Creating an Incident and Problem Management process
This recipe discusses creating an Incident and Problem Management process.
Getting ready
In Incident Management, we focus on restoring a service to its known mode of operation before an unplanned interruption. Problem Management requires you to focus on understanding the actual cause of the interruption with the goal of providing a permanent resolution.
The ITIL© framework books and online resources discuss best practices for Incident and Problem Management processes. You must plan to review and understand Incident and Problem Management principles as a prerequisite to creating the processes.
How to do it...
An example of the steps for creating an Incident and Problem Management process is as follows.
Incident Management
Here are the example steps specific to an Incident Management process:
- Agree and document the organization Incident Management policy.

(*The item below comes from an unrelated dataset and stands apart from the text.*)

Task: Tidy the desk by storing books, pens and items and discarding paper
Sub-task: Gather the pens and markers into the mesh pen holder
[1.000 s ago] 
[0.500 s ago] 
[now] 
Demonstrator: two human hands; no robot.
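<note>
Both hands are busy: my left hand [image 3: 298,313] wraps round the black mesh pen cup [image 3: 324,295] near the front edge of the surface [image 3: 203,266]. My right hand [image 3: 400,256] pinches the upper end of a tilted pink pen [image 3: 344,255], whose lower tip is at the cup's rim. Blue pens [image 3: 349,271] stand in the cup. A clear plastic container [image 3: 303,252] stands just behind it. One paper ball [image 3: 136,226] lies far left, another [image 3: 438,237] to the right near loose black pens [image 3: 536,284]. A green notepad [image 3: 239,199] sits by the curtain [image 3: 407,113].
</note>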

- Document the operational process to support the Incident Management policy. This should include but not be limited to the following:
- Support hours
- Classification categories
- Escalation procedures
- Create and assign people roles to manage the process, for example, Service Desk analysts:
- Desktop support
- Infrastructure analyst
- Service Desk managers
- We typically have two channels for Incident Management:
- Service Desk team-created incidents (using the SCSM console Sample process steps from incident creation to priority allocation) are shown in the following figure:
- Automated or end user self-service created incidents (end user web portal, e-mail, or automatic system event driven). Sample process steps from incident creation to priority allocation are shown in the following figure:
- Service Desk team-created incidents (using the SCSM console Sample process steps from incident creation to priority allocation) are shown in the following figure:
- The difference between the two typical channels is how the incident is initially categorized (triage). The next step, Process Incident, involves the creation of a process flow to match how the Incident Management team manage the incident based on your policies and procedures. An example is shown in the following figure:
- Monitor and report on the performance of the Incident Management process. The aim is to improve the process, and also identify incidents that require Problem Management.
Problem Management
Here are the example steps specific to a Problem Management process:
- Agree and document the organization Problem Management policy.
- Document the operational process to support the Problem Management policy.

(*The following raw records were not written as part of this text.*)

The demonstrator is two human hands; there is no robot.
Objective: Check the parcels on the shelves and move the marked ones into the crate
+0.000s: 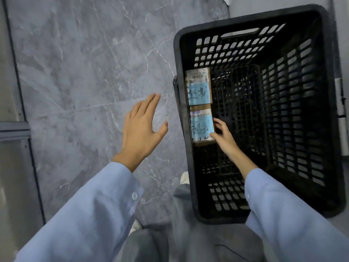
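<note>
Reaching down into the black crate [245,20], the right hand [224,137] extends from a light blue sleeve [283,205] toward the crate's left wall. The left hand [139,127] hovers outside the crate above the grey marbled floor [85,72], palm down. Two parcels with blue handwritten labels sit inside the crate against that wall, end to end: the far parcel [198,87] and the near parcel [201,125]. Left hand: fingers straight and spread, holding nothing. Right hand: fingers and thumb curled on the near parcel's right edge, gripping it.
</note>
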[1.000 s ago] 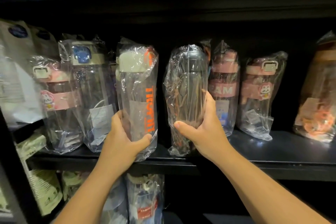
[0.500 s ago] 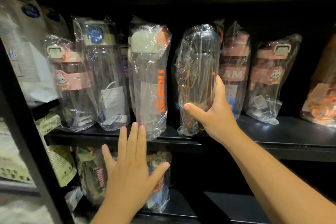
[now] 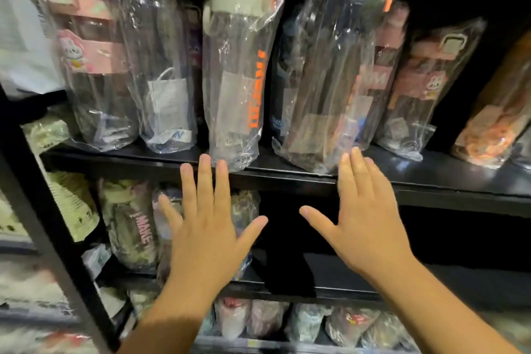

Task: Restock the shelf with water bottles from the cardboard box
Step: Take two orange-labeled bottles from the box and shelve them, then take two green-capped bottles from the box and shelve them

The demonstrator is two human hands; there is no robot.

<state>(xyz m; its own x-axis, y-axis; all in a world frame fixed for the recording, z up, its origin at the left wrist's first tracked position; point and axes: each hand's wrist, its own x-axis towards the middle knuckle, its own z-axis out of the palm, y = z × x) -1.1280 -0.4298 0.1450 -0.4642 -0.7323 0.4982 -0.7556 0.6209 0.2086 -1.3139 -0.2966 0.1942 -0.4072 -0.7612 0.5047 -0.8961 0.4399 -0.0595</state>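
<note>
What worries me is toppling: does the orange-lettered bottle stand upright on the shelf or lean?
Upright: the orange-lettered bottle stands straight on the shelf, cap up, base at its front edge.

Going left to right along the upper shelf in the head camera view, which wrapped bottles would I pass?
Pink rabbit bottle, blue-capped bottle, cream-capped bottle with orange lettering, dark bottle, second pink rabbit bottle, orange bottle.
</note>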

- Create and assign people roles to manage the process, for example:
- Problem analysts
- Problem managers
- Review the Incident Management process with the aim of identifying instances of the following type:
- Repeated issues over a defined period (for example, monthly, quarterly, or annually)

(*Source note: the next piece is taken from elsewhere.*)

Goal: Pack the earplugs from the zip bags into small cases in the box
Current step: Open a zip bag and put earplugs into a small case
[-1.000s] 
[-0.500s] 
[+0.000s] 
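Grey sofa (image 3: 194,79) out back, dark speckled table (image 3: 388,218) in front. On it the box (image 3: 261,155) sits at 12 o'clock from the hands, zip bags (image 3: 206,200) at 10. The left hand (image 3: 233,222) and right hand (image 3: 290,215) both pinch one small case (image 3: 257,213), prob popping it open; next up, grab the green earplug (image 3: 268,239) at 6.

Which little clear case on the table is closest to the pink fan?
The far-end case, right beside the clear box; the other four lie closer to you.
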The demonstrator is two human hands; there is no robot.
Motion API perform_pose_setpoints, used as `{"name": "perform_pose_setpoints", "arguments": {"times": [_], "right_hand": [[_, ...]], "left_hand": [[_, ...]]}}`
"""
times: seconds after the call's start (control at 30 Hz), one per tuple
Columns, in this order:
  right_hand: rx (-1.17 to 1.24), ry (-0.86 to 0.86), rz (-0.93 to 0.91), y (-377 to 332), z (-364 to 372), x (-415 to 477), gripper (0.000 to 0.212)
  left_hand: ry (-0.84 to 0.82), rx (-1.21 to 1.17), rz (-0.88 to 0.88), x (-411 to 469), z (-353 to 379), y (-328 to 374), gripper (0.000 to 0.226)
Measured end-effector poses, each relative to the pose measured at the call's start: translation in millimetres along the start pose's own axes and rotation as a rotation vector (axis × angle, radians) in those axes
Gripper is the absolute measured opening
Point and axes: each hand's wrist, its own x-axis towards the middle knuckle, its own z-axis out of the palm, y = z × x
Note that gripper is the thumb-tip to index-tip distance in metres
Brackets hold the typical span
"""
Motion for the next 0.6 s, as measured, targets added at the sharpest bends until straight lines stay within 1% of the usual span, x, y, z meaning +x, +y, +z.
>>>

- Incidents with known workarounds (typically implies there is an opportunity for root cause investigation)
- Perform detailed investigation on incidents escalated to Problem Management using internal experts or third-party external support.
- Create a change request for problems with known permanent fixes.
How it works...
Incident Management is about getting services that people rely on back to an agreed operational state as soon as possible. An example of Incident Management is a customer who is unable to access their documents:
- On investigation, we find that the issue is with the laptop assigned to the customer.
We issue the customer with a loan laptop and confirm access to their document.
The previous steps will resolve the incident, but we still have a problem. What is wrong with the customer's laptop?
The answer to the question is Problem Management. We use Problem Management to identify the true (root) cause of the issue. We can continue with our scenario from Incident Management:
- The desktop engineering team identifies the issue as a network hardware device failure in the laptop.
- The team also identifies that this issue has been happening to a number of laptops over the last quarter.
- The team also identifies through asset management that we purchased a set of laptops from a vendor and all the issues relate to this set.
- We escalate to the vendor and get a driver fix.
- A change request is raised to proactively apply the fix to all laptops from the set.
The fix applied to all laptops in scope resolves the issue on the original laptop. We can close the problem, and also change the original status of the incident to closed. A final best practice will be to create a knowledge article about this known issue and its corresponding fix.
The previous examples illustrate how Incident Management and Problem Management work in practice.